What is being asked: Each line below from the one containing "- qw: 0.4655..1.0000" through the one containing "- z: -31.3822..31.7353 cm" is to be given again exactly, and no line outside that span.

** Data below follows **

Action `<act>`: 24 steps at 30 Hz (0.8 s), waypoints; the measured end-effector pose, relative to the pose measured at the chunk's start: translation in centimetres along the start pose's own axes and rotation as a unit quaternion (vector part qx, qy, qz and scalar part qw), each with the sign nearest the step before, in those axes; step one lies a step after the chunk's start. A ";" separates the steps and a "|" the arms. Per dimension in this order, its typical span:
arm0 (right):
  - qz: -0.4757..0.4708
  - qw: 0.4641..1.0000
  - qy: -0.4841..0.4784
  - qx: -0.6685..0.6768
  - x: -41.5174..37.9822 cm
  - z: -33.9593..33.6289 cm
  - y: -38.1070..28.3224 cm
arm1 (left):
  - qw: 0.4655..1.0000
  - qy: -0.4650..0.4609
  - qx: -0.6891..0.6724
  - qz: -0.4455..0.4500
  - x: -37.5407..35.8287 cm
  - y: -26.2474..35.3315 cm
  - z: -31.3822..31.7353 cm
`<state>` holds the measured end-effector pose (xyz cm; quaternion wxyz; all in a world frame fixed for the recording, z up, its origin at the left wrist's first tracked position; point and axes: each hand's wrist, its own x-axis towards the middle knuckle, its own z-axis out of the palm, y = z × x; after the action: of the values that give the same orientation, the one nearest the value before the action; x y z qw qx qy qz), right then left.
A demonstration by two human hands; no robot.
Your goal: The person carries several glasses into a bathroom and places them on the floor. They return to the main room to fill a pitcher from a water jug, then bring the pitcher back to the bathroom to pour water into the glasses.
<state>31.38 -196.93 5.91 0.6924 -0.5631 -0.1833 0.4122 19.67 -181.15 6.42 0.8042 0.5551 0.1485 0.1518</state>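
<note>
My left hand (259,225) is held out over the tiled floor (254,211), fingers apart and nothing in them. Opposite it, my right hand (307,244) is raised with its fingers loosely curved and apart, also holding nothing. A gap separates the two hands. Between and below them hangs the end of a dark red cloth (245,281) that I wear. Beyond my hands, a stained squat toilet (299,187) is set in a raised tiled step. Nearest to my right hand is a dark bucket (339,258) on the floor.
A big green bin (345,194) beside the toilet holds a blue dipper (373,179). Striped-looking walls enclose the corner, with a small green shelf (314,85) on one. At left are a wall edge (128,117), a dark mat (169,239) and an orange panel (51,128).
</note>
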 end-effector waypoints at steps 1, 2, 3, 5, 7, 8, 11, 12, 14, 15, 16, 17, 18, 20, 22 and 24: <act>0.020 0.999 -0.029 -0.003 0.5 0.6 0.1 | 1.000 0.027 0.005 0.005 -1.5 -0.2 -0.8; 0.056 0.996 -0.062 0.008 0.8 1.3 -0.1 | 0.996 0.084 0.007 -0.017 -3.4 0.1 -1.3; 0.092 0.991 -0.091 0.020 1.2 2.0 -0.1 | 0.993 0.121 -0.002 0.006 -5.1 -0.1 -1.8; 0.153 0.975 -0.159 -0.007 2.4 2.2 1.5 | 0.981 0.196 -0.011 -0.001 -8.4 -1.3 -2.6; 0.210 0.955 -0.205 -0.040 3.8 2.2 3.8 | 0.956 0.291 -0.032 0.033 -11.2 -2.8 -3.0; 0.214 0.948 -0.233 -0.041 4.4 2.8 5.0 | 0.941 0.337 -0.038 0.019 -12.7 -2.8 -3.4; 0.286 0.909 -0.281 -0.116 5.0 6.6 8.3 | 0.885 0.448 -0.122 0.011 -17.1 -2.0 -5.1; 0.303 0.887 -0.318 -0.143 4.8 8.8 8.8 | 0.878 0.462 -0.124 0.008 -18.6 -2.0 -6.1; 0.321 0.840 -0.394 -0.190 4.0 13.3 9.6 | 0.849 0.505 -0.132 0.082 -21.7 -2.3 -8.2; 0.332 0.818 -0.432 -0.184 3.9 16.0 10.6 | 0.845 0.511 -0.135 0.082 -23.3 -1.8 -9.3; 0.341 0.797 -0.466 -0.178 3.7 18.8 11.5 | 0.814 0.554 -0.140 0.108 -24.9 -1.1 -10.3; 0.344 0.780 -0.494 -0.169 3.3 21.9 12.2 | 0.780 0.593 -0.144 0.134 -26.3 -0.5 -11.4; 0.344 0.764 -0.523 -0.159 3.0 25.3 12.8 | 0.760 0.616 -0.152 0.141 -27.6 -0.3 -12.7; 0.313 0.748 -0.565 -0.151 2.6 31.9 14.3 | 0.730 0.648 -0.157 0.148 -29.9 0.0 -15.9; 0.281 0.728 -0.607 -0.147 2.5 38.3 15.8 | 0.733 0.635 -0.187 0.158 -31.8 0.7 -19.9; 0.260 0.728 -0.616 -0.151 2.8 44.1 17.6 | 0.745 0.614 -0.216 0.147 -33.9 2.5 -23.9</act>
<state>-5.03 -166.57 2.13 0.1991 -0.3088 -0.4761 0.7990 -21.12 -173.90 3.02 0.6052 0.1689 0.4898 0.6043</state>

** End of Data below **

Answer to this task:
  - qw: 0.4655..1.0000
  - qy: -0.4650..0.4609
  - qx: -0.6891..0.6724
  - qz: -0.4455..0.4500
  - x: -37.5407..35.8287 cm
  - y: -26.2474..35.3315 cm
  - z: -31.3822..31.7353 cm

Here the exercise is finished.